■ **WHAT THIS TASK INVOLVES**
In your reply, restate all of the records below word for word.

Stored dataset items:
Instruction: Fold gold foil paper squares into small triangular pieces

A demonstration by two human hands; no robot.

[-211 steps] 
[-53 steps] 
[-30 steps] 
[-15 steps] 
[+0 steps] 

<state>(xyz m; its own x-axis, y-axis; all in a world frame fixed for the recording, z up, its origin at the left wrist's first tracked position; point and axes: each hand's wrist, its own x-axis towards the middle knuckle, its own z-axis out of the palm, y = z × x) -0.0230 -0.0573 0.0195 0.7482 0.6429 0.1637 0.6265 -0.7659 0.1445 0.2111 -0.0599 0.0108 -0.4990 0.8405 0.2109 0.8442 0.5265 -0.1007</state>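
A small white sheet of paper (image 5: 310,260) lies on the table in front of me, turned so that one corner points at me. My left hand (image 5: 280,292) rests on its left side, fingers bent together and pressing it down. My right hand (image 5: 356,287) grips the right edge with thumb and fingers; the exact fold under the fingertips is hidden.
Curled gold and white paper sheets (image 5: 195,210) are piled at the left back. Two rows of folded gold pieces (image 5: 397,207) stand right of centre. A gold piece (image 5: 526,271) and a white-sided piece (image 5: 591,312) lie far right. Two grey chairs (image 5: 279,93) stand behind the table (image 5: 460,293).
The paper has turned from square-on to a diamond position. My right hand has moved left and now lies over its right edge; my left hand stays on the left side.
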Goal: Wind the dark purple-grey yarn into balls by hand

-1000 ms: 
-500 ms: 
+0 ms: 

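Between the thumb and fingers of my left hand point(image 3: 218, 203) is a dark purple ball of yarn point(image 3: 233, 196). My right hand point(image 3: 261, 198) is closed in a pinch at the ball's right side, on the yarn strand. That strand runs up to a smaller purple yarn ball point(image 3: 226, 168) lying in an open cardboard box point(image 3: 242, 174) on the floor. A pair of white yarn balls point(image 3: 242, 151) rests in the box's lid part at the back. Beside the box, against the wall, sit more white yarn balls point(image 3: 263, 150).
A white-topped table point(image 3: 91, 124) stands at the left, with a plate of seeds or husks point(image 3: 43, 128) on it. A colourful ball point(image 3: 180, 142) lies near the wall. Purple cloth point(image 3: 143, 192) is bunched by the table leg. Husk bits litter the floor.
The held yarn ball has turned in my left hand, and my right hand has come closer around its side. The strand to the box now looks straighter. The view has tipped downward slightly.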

■ **TASK RESULT**
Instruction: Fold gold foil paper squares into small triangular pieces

A demonstration by two human hands; no robot.

[-211 steps] 
[-53 steps] 
[-30 steps] 
[-15 steps] 
[+0 steps] 

<state>(xyz m; its own x-axis, y-axis; all in a world frame fixed for the recording, z up, its origin at the left wrist's first tracked position; point and axes: each hand's wrist, its own x-axis towards the middle knuckle, its own z-axis out of the palm, y = z × x) -0.0230 -0.0573 0.0195 0.7482 0.6429 0.1637 0.6265 -0.7659 0.1445 0.2111 -0.0599 0.0108 -0.4990 0.8405 0.2109 0.8442 0.5265 -0.1007</state>
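A small white sheet of paper (image 5: 310,260) lies on the table in front of me, turned so that one corner points at me. My left hand (image 5: 280,292) rests on its left side, fingers bent together and pressing it down. My right hand (image 5: 356,287) grips the right edge with thumb and fingers; the exact fold under the fingertips is hidden.
Curled gold and white paper sheets (image 5: 195,210) are piled at the left back. Two rows of folded gold pieces (image 5: 397,207) stand right of centre. A gold piece (image 5: 526,271) and a white-sided piece (image 5: 591,312) lie far right. Two grey chairs (image 5: 279,93) stand behind the table (image 5: 460,293).
The paper has turned from square-on to a diamond position. My right hand has moved left and now lies over its right edge; my left hand stays on the left side.
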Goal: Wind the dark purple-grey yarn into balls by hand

-1000 ms: 
-500 ms: 
+0 ms: 

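Between the thumb and fingers of my left hand point(image 3: 218, 203) is a dark purple ball of yarn point(image 3: 233, 196). My right hand point(image 3: 261, 198) is closed in a pinch at the ball's right side, on the yarn strand. That strand runs up to a smaller purple yarn ball point(image 3: 226, 168) lying in an open cardboard box point(image 3: 242, 174) on the floor. A pair of white yarn balls point(image 3: 242, 151) rests in the box's lid part at the back. Beside the box, against the wall, sit more white yarn balls point(image 3: 263, 150).
A white-topped table point(image 3: 91, 124) stands at the left, with a plate of seeds or husks point(image 3: 43, 128) on it. A colourful ball point(image 3: 180, 142) lies near the wall. Purple cloth point(image 3: 143, 192) is bunched by the table leg. Husk bits litter the floor.
The held yarn ball has turned in my left hand, and my right hand has come closer around its side. The strand to the box now looks straighter. The view has tipped downward slightly.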

The answer has been supplied in full.